Davos fue la montaña mágica donde Zapatero vio por fin la luz. Pero no con la lucidez de un Thomas Mann. Además de confirmar allí que es el único líder mundial necesitado de pinganillo en el oído para entender inglés, se enteró de que no nos encontramos precisamente entre los primeros de la clasificación, sino en la cola económica del G-20. La imprevisión suya, o de su equipo, hizo que se encontrara flanqueado por los acompañantes menos deseables: los procedentes de dos de los países europeos más castigados por la crisis, Grecia y Letonia.
Hasta su consejero áulico, el Nobel socialdemócrata Krugman, le advirtió de que España estaba siendo más peligrosa para la economía europea que el innombrable país helénico. Una de las mayores imprudencias en que puede incurrir un gobernante es rodearse de incapaces, para que no le hagan sombra. Zapatero no cuenta con un equipo capaz de preparar planes de reforma laboral con un mínimo de consistencia. Lo único que ha podido presentar ante la opinión pública, para frenar el torrente de críticas procedentes hasta de su propio partido, ha sido una narrativa light en la que se pasa revista a las posibilidades menos comprometidas sobre las que sindicatos y patronal, eventualmente, habrían de llegar a acuerdos. Y hasta los miembros de su Gobierno reconocen que eso no basta para remontar la crisis.
Uno de los procedimientos elementales del buen Gobierno es el despacho periódico con los colaboradores más próximos que, en este caso, son las ministras y los ministros. Pero uno se entera de que pasa meses sin tener una sola conversación de trabajo con alguno de los miembros de su Gobierno. También es elemental que los responsables de una decisión hayan sido consultados o, por lo menos, informados previamente. Pero Zapatero lanza por su cuenta frecuentes globos sonda que sorprenden a los ministros del ramo. Vienen así los desmentidos, las rectificaciones, las órdenes y contraórdenes que generan desconcierto y desorden. Éste no es modo de gobernar. El país acaba por resentirse y la opinión internacional nunca deja de tomar nota.

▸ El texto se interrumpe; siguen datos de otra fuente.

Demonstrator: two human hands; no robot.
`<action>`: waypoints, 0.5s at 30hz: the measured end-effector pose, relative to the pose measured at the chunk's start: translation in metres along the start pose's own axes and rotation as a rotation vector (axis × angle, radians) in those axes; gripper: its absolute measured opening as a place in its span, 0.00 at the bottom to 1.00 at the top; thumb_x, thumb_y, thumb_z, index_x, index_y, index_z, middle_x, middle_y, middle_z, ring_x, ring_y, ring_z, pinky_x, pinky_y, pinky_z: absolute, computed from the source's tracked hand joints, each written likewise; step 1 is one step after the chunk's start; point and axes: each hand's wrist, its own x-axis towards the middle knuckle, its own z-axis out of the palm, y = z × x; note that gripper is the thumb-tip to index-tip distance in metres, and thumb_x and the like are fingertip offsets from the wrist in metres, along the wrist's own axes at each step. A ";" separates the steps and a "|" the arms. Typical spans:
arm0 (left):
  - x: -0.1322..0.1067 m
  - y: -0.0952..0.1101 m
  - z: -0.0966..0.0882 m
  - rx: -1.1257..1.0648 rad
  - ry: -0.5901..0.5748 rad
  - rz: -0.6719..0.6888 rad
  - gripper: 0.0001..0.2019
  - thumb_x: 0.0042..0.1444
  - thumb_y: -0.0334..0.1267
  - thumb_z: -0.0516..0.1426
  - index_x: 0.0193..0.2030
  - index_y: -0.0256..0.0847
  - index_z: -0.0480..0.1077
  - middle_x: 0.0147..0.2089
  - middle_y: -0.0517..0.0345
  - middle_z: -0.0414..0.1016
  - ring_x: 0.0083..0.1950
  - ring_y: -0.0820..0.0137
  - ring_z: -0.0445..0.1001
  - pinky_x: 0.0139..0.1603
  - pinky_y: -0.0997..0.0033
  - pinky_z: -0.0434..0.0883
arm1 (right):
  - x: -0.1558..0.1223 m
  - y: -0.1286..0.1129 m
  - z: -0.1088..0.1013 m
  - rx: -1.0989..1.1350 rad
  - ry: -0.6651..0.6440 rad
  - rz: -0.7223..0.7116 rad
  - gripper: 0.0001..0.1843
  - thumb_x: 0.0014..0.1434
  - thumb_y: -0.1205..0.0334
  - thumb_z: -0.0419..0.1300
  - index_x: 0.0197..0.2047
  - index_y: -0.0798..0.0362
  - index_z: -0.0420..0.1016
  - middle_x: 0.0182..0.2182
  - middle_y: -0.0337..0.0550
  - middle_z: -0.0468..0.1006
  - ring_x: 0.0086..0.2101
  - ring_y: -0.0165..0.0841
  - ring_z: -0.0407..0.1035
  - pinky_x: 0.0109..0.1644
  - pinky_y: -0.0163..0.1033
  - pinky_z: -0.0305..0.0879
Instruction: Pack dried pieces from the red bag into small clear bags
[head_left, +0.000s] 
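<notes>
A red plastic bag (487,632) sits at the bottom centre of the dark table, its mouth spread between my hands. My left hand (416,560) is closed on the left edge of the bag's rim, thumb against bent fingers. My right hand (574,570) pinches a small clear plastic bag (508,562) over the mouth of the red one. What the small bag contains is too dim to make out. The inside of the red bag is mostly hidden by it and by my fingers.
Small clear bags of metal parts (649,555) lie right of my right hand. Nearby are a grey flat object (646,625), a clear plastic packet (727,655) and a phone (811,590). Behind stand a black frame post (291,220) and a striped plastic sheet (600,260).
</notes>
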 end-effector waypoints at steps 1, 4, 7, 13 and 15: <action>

Lo inquietante de la situación española es que se está generalizando una impresión de desgobierno. Sólo se toman decisiones en áreas polémicas y, dentro de las alternativas, se elige de antemano –y se acaba por imponer– la posibilidad éticamente más disolvente: ampliación del aborto, laicismo radical, manipulación de los emigrantes... Ahora nos dicen que el problema estriba en que el Gobierno no acierta a explicar sus decisiones. Y no se percatan de que, si desvelaran lo realmente que pasa, quizá sería peor. Porque, de momento, nos esforzamos muchos en concederles el beneficio de la duda y en no extinguir las brasas que ya se apagan. La ciudadanía está exagerando su docilidad y su tolerancia. Pero hasta el conformismo tiene un límite. A todos nos conviene que no se cruce esa línea roja.
Cuando un equipo pierde un partido por goleada, el último y desesperado recurso del entrenador y los jugadores es echarle la culpa al árbitro. Pues otro tanto está sucediendo con la teoría de la conspiración, que hasta ahora los propios socialistas habían atribuido en exclusiva al PP. El propio Rajoy se apuntó en televisión el tanto de preguntar si se trataba de una conspiración judeo-masónica, como en pleno franquismo. Ni la oposición ni las libres opiniones de los ciudadanos son culpables de los desaciertos del Gobierno. Tal acusación equivale a matar al mensajero. Y, en una democracia como la nuestra, es obligado el enjuiciamiento público de las decisiones del Gobierno. Airear los problemas y discutirlos es el primer paso para resolverlos.